▶ What to do:
For every line in the records that has the word "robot", make a copy.
====================
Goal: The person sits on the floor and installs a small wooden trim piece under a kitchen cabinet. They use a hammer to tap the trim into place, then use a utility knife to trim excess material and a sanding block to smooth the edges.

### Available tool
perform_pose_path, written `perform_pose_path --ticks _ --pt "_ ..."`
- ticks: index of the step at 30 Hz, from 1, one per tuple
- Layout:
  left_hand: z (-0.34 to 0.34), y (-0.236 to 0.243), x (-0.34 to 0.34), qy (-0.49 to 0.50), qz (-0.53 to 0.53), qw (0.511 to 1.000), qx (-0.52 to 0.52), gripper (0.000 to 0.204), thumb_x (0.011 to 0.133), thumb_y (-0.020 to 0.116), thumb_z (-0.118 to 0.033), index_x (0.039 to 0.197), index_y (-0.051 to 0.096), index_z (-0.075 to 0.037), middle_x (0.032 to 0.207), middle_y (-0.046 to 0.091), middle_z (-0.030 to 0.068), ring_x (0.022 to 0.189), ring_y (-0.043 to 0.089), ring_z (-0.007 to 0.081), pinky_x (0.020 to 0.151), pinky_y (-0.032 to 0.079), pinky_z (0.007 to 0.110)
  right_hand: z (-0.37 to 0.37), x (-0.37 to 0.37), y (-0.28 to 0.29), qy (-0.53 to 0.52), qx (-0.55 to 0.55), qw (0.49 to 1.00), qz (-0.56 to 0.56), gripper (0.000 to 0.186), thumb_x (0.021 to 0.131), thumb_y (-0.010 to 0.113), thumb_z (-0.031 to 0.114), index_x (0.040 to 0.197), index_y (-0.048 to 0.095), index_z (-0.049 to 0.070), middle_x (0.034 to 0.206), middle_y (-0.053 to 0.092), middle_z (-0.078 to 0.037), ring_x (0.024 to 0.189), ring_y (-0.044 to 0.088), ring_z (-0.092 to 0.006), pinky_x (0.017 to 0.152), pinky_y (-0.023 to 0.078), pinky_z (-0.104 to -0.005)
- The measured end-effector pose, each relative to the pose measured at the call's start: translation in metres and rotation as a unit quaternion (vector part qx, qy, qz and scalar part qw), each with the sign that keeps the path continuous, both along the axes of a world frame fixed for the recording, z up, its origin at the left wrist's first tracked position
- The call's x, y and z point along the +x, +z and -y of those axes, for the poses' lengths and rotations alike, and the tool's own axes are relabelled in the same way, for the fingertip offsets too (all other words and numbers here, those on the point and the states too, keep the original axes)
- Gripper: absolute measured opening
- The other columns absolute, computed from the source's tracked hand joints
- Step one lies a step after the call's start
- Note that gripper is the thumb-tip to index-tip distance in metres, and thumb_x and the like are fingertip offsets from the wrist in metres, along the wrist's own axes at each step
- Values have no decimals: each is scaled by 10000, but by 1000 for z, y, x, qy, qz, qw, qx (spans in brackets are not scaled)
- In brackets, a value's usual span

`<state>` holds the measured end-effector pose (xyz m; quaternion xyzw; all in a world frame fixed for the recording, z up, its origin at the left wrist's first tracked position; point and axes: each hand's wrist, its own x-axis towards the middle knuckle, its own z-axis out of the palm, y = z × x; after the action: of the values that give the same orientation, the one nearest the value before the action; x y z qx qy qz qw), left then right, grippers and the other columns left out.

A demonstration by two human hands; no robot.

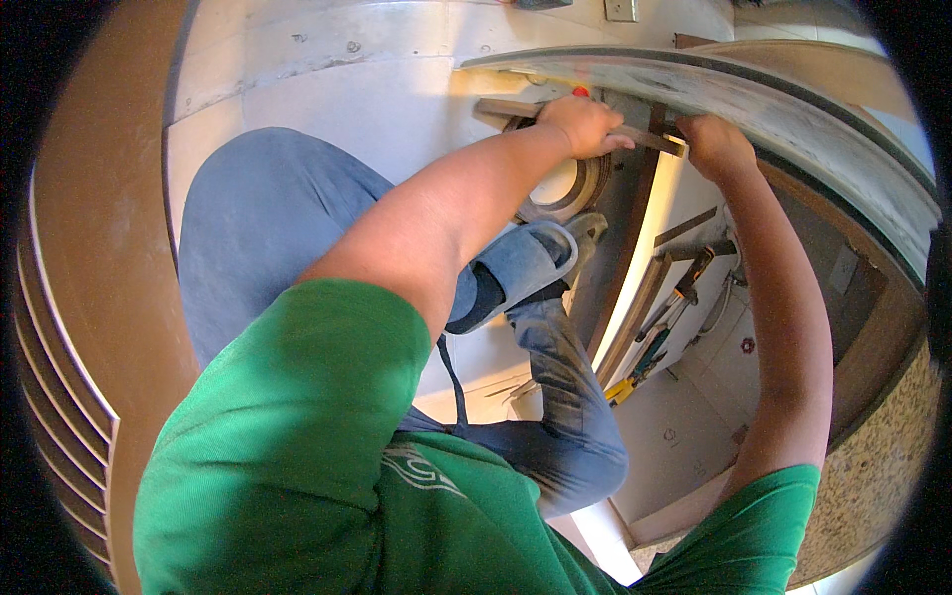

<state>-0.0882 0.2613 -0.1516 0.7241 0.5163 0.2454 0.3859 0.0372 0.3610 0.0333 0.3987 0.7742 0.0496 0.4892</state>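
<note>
A left hand [581, 126] clasps a wooden strip [651, 139] reaching toward nine and three o'clock; the right hand [716, 149], fingers hidden, has unclear grip.

We wrap the fingers [610, 116] of our left hand [578, 126] over a narrow wooden strip [650, 139], while our right hand [719, 147] is near the strip's end, its fingertips hidden. A round brown roll [597, 183] lies below the left hand, near our grey sandal [521, 263]. Left of our right forearm we see an orange-and-black handle [700, 264] and yellow-handled tool [620, 390]; a speckled surface [883, 466] curves along the lower right.
</note>
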Motion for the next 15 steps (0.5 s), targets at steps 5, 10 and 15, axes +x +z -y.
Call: perform_pose_path --ticks 5,10,15 --pt "1 -5 3 14 15 1000 21 610 968 415 -664 1060 664 -115 1055 701 135 961 692 363 807 566 512 1 -1 1 -22 8 1000 -7 238 897 609 166 1102 718 112 1122 708 -193 1082 674 -380 935 546 -484" --pt "-1 -7 5 13 17 999 24 601 972 414 -659 1086 655 -120 1068 700 130 967 690 366 816 564 514 -1 -1 -2 4 1 1000 21 232 896 588 153 1066 724 74 1103 709 -212 1060 684 -387 917 558 -487" --pt "-1 -5 4 0 9 1000 9 587 973 413 -657 1132 646 -142 1081 700 125 972 691 367 809 565 526 3 2 -2 25 14 1000 12 243 898 568 166 1048 729 63 1090 716 -203 1024 700 -382 890 570 -496"
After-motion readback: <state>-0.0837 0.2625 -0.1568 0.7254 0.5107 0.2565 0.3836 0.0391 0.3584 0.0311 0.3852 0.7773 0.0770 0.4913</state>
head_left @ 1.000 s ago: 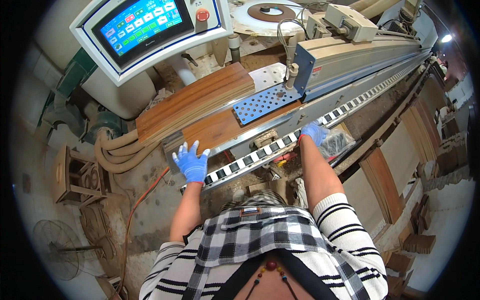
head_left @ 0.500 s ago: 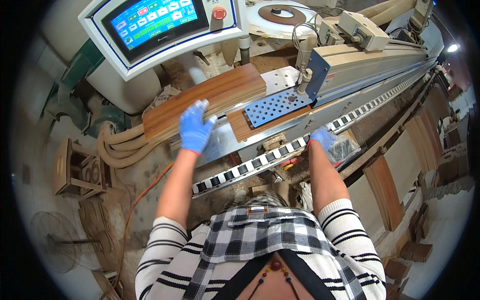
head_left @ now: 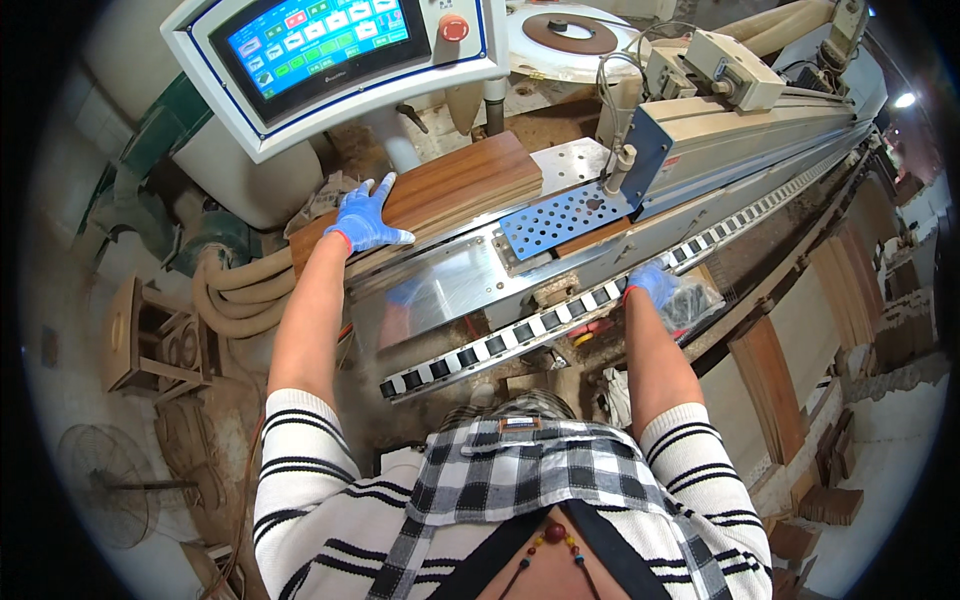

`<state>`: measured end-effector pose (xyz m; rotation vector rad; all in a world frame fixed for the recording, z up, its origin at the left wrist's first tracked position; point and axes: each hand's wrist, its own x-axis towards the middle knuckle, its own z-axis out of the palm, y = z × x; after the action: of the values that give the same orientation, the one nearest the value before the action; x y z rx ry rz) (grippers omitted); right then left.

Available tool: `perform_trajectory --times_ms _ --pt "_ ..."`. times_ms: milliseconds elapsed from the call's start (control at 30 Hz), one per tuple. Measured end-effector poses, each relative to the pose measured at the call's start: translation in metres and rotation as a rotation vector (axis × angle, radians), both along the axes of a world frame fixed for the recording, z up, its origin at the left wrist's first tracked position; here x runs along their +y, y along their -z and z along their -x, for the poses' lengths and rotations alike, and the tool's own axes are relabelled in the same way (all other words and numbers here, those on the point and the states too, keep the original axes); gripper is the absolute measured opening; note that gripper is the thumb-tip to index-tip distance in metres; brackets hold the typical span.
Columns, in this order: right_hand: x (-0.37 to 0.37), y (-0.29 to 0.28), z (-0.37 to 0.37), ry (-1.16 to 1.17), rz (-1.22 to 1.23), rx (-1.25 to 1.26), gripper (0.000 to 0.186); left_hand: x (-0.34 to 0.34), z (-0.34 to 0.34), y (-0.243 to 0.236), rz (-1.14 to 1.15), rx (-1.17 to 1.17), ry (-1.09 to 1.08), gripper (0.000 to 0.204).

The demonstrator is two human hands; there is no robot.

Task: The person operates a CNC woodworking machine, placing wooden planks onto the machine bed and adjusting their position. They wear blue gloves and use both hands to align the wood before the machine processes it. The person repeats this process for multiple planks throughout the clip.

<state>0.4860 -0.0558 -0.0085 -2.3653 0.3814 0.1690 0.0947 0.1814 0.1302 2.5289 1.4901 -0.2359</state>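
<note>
My left hand (head_left: 366, 216), in a blue glove, lies spread over the left end of a stack of brown wooden boards (head_left: 455, 185). Its thumb points right along the stack's near side. My right hand (head_left: 652, 284), also gloved in blue, is beside the rail of black and white rollers (head_left: 520, 333); its fingers are too hard to make out to tell whether they are closed. Just right of it is a clear plastic bag (head_left: 692, 303). Ahead, a single wooden board (head_left: 592, 238) shows partly beneath the blue perforated plate (head_left: 560, 217) of the machine.
A control panel with a lit screen (head_left: 318, 45) and a red push button (head_left: 453, 28) overhangs the back left. The shiny metal table (head_left: 440, 285) lies before the stack. Long machine housing (head_left: 740, 140) runs to the far right. More boards (head_left: 768, 385) lean at right.
My left hand has moved left and spread onto the stack. The single board has slid right under the perforated plate, baring more metal table. My right hand has stayed nearly in place.
</note>
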Motion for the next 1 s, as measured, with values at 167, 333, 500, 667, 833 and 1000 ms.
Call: perform_trajectory --times_ms 167,333,500,667,833,1000 --pt "0.002 -0.004 0.002 -0.002 0.005 0.0 0.066 -0.025 0.001 -0.011 0.018 -0.046 -0.02 0.123" --pt "-0.001 0.002 -0.004 -0.049 -0.014 0.06 0.068 -0.067 0.04 -0.006 -0.011 -0.205 -0.138 0.122" --pt "0.0 -0.014 0.005 -0.046 -0.002 0.083 0.067 -0.145 0.111 -0.004 -0.078 -0.245 -0.139 0.122" --pt "0.003 0.02 -0.012 0.018 -0.009 0.016 0.07 -0.198 0.14 0.016 -0.035 -0.193 -0.081 0.124" --pt "0.011 0.038 -0.021 0.042 0.027 -0.009 0.071 -0.198 0.104 0.043 -0.011 -0.158 0.005 0.119" --pt "0.005 0.011 -0.009 -0.041 0.003 0.077 0.072 -0.168 0.039 0.064 0.042 -0.149 0.019 0.107"
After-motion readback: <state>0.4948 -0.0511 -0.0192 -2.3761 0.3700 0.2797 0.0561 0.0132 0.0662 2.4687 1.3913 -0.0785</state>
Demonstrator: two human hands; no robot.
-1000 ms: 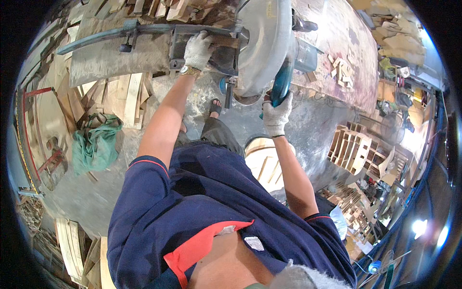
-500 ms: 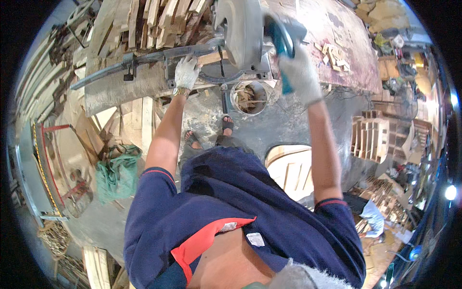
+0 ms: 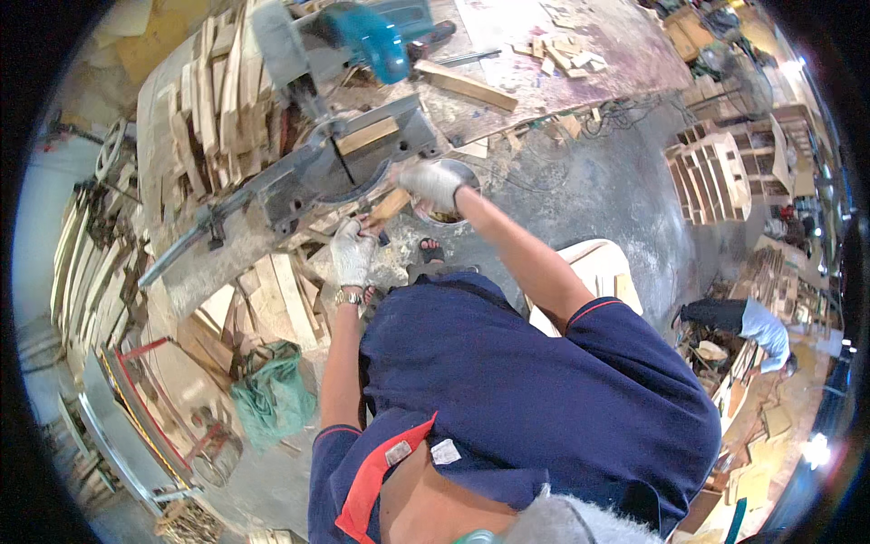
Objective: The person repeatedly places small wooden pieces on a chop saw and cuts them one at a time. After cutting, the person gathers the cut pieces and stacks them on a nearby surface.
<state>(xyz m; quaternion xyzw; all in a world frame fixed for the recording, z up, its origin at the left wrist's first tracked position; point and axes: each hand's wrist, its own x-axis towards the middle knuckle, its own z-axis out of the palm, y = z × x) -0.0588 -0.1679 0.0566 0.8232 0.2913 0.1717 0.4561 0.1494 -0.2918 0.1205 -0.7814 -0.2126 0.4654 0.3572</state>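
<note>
A short wooden piece point(image 3: 390, 207) lies between my gloved hands in front of the mitre saw. My left hand point(image 3: 352, 247) has its fingers closed on the lower end, and my right hand point(image 3: 431, 187) grips the upper end. The saw's teal motor housing point(image 3: 373, 45) is up above the metal base point(image 3: 322, 177), where another short block point(image 3: 367, 136) rests. Under my right hand is a round bucket point(image 3: 450, 217) with scraps in it, partly hidden.
The workbench point(image 3: 625, 63) carries piled strips point(image 3: 213, 86), a loose batten point(image 3: 467, 86) and small offcuts. On the floor are boards point(image 3: 290, 299), a green sack point(image 3: 272, 394) and a pale panel point(image 3: 589, 258). Wooden racks point(image 3: 711, 177) and a bent-over co-worker point(image 3: 761, 331) are at right.
My right hand has let go of the saw handle and moved down to the wood; my left hand has come off the saw base, holding a piece. The saw head is higher, and the view has shifted.
</note>
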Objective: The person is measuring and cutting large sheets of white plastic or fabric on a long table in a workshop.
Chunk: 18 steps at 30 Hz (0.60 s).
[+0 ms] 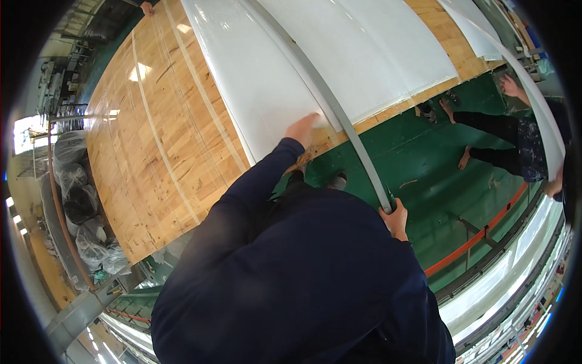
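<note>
A long grey straightedge bar point(330, 100) lies across the white sheets point(267, 85) on the wooden table and juts past its near edge toward me. My right hand point(395, 219) is wrapped round the near end of this bar, out over the floor. Smeared by motion, my left hand point(305, 127) is at the near edge of the white sheet, just left of the bar. Its fingertips are too blurred to show whether they pinch anything. More white sheet point(376, 54) lies on the bar's right side.
The wooden table point(176, 133) has tape-like lines along its left part. At its far left edge shows another person's hand point(147, 8). On the right, a barefoot co-worker point(515, 145) stands by a curved white strip point(533, 91). Plastic-wrapped bundles point(82, 200) sit left; an orange rail point(479, 236) runs right.
</note>
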Motion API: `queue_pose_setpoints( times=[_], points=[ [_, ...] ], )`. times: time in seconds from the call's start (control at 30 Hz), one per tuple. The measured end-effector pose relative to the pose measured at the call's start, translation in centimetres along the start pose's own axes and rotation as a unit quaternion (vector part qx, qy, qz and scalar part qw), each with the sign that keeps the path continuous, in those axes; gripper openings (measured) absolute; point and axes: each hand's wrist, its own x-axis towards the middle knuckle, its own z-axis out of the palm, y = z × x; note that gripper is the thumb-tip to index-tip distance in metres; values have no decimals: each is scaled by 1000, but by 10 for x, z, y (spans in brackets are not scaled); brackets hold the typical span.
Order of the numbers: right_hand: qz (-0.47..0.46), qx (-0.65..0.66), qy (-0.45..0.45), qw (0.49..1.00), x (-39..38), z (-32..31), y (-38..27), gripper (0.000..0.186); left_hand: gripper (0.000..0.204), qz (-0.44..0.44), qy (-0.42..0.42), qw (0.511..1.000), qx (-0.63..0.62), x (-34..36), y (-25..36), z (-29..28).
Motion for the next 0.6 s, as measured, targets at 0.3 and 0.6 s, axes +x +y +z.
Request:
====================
▶ Answer area:
A demonstration by two human hands; no robot.
The demonstrator is two human hands; there is no robot.
Demonstrator: two human hands; no robot.

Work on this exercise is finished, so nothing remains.